Thirdly, the analyst explained that due process functions as a product feature rather than a limitation. “The reason institutions build on USDC is because Circle can’t wake up and zero out your balance,” he said, suggesting that a stablecoin that can fold to social media pressure can then be easily swayed into action by any sufficiently loud voice.

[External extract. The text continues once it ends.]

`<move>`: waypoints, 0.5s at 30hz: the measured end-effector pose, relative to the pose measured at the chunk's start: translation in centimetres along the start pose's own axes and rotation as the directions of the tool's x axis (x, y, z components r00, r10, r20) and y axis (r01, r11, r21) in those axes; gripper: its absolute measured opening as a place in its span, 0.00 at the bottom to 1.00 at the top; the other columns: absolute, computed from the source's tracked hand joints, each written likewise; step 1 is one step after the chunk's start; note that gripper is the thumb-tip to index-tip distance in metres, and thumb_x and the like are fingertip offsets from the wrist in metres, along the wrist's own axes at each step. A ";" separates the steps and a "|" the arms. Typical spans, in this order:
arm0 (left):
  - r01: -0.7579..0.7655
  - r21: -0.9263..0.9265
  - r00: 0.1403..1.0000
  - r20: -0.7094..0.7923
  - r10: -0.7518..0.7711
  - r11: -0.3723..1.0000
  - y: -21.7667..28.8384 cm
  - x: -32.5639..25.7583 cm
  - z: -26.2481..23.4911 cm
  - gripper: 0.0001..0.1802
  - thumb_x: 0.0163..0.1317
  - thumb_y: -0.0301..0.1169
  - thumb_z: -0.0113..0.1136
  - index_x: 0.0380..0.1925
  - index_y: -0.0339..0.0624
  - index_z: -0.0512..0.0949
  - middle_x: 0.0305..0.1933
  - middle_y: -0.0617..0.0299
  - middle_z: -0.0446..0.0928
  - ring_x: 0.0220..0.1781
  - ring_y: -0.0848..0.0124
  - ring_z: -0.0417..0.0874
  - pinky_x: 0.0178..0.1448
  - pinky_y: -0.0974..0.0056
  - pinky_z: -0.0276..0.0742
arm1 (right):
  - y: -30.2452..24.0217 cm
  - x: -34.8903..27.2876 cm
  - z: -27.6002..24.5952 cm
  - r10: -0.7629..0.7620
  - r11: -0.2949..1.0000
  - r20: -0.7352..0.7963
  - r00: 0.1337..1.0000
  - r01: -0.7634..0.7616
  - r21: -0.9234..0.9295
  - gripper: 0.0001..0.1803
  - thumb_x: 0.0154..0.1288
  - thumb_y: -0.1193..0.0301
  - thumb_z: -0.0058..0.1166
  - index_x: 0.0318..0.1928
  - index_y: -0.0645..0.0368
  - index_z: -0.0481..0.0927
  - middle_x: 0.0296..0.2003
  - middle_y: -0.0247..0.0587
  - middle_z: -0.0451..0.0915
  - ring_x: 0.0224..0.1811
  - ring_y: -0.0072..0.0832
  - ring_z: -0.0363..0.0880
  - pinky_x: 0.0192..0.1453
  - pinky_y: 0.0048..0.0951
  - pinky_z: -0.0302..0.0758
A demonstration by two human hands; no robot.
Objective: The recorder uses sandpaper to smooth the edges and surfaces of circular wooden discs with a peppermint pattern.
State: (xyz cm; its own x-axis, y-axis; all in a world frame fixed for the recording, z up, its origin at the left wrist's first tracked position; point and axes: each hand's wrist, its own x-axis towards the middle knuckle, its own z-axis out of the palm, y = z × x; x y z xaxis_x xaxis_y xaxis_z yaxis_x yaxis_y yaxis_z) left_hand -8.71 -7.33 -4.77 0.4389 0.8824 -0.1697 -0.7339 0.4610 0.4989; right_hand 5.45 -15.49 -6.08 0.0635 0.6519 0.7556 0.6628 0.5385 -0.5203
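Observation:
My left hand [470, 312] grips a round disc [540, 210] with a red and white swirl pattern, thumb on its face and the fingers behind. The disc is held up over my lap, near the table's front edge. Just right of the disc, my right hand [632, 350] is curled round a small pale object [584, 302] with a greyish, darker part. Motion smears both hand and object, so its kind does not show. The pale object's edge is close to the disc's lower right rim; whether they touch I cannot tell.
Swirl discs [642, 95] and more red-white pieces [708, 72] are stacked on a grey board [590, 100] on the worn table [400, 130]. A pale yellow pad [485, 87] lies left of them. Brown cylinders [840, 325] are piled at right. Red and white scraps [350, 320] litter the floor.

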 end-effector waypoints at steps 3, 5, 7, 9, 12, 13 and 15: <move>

There is also the legal risk that the analyst feels nobody seems to want to discuss. Hackers move money fast. Within minutes, innocent liquidity providers and market makers end up holding tokens that passed through a mixer or a bridge. And if they freeze too aggressively, platforms like Circle may end up doing what could constitute theft from people who had nothing to do with the original crime. In this way, they risk facing lawsuits from downstream counterparties.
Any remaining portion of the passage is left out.